Tuesday, May 16, 2017

Burning Story: Indians spited by the H-1B clampdown can get another visa to work in the US—as long as they can spare $500,000

As the H-1B visa program goes on the chopping block, a 27-year-old visa is getting some new attention. Meet the EB-5.

The way things stand, most H-1B applicants come from India and Southeast Asia. They enter the H-1B lottery and then, if they receive a temporary work visa, may have to wait more than a decade for permanent residency.


With the EB-5 immigrant investor program, created by Bill Clinton in 1990, foreigners can receive a conditional green card within two years and an unconditional green card a few years later. The catch? They must invest $500,000 in a commercial enterprise associated with regional centers approved by United States Customs and Immigration Services (USCOS) to fuel economic growth and job creation in America.

“More and more high-net [worth] parents whose children are studying in the US are looking to file for EB-5,” says Abhinav Lohia, a partner at immigrant-investor firm Davies & Associates. Lohia says that multiple worried parents call him each day looking to “gift” investment money that could help their sons and daughters come to the US. In February, EB-5 filings had already seen a record spike, Hindu Business Line reported.

According to Lohia, increased awareness of the program, coupled with US president Donald Trump’s anti-H-1B and anti-immigrant rhetoric, and the long odds of the lottery, have boosted demands for EB-5 visas among Indians. The majority of his clients hail from Mumbai—where most of India’s ultra-rich live—and Bengaluru.
“Bengaluru is the equivalent of Silicon Valley in India and Mumbai is an equivalent of New York,” Lohia says. “We get the most sophisticated investors [from there].” People from Hyderabad and Delhi have also started to show interest.

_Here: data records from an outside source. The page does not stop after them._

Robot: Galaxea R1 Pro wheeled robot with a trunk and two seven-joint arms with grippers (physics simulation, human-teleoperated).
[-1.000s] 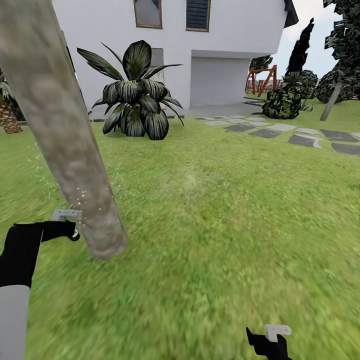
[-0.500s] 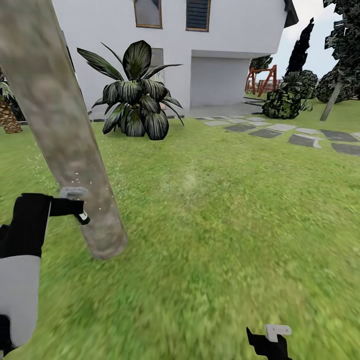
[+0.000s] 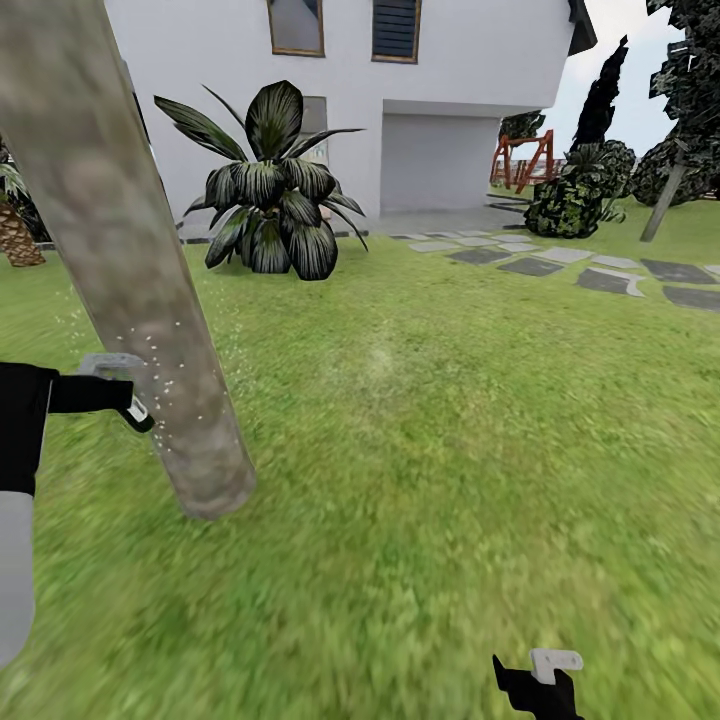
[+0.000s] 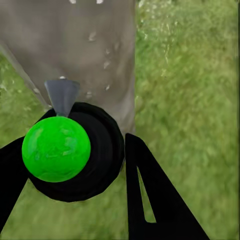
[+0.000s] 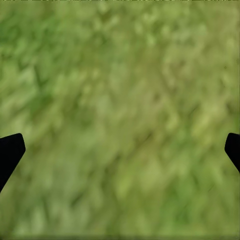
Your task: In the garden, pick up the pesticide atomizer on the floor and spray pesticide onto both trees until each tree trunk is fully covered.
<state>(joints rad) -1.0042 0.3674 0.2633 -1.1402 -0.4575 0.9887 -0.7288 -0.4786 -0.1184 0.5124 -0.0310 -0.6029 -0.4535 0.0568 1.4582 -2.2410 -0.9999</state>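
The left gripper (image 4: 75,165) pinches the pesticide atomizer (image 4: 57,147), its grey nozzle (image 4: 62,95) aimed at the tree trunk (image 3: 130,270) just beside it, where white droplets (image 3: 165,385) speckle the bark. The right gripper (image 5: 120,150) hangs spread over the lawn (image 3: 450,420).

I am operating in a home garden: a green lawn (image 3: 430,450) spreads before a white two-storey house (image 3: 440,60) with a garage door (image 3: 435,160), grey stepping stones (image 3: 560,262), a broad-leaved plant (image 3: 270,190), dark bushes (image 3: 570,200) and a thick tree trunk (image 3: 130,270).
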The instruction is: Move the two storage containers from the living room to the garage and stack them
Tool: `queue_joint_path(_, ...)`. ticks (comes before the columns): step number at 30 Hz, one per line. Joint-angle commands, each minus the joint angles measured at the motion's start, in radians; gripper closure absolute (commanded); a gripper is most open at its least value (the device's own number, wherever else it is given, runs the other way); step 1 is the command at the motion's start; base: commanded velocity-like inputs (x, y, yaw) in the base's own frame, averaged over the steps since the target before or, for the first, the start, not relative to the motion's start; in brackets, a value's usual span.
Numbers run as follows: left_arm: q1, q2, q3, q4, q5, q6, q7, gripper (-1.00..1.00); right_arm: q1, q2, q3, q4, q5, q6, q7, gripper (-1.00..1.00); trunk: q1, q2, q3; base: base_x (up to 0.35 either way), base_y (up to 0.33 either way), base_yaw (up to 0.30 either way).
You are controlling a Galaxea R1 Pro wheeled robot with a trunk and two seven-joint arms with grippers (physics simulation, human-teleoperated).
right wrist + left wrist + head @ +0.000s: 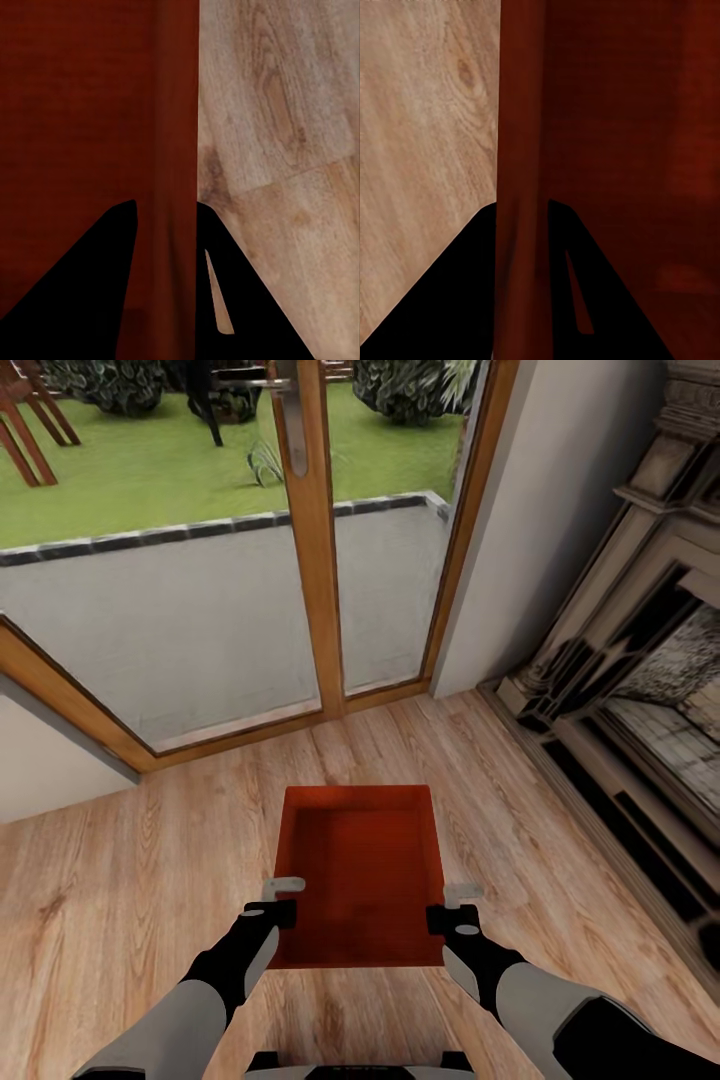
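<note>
The left gripper and the right gripper are sitting nearest, low in the head view, each one straddling a long side wall of the red bin. In both wrist views one finger is lying inside the bin and one outside, w/ the wall running between them and looking pinched, so I am judging both grippers clamped on the bin. The bin is resting, or is just lifted, over the wood floor of the living room, close in front of the robot; I cannot tell if it is touching the floor.

To do this step well, both arms are needing to rise together at the same speed and keep the bin level, bc a thin wall can slip out of a side pinch if one arm is leading.

Around: the glass door w/ wood frame is standing just ahead, and the fireplace is at the right. Both are blocking the way forward, so the base probably has to back up and turn before going to the garage.
</note>
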Motion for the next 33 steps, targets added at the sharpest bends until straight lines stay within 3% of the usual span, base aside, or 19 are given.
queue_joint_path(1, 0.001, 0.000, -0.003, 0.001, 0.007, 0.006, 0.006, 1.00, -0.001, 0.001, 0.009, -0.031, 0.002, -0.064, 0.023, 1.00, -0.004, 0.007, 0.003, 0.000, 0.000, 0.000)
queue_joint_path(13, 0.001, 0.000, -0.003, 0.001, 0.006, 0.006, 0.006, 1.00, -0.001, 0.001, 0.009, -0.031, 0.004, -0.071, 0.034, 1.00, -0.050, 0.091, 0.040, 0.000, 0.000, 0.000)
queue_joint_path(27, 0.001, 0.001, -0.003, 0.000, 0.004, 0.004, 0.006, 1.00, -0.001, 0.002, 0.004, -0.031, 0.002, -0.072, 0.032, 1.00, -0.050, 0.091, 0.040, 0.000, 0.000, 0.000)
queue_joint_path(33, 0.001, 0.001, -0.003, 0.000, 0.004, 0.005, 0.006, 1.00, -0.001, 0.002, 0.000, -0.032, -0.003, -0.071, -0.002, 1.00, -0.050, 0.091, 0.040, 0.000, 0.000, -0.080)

Currently, Indians are the fifth-largest beneficiaries of EB-5 visas. China is at the top, which Rohit Kapuria, an EB-5 attorney at Arnstein & Lehr, credits to better awareness of the program. “India’s knowledge has been limited,” he says. “People have heard of F-1s and H-1s. They’re familiar with Canadian and Australian processes. But the average person in India had never heard of the EB-5.”

The EB-5 program is often criticized for making visa acquisition purely transactional. Detractors argue that it can attract “black money” and sometimes sponsors projects that aren’t doing much for job creation. But the numbers suggest otherwise. Here’s how Michael Halloran, CEO of Silicon Valley-based fintech company NES Financial, described the program’s impact to Quartz earlier this year:

The Department of Commerce reported in 2012 and 2013 these immigrants generated $5.4 billion in investments and created 174,000 jobs. That’s 4.3% of US job growth during that time. Taking the government’s numbers starting at 2012 and doing the math up to 2016 finds these investors could be creating about 805,000 jobs, or 8.2% of US job growth over that period.

Kapuria thinks the negative stigma surrounding the visa is overblown. “Lot of projects would not happen and lot of jobs wouldn’t be created but for the EB-5,” he says. “A lot of smart students who don’t qualify under the H-1B lottery can have the opportunity to start businesses and work in Silicon Valley or elsewhere.”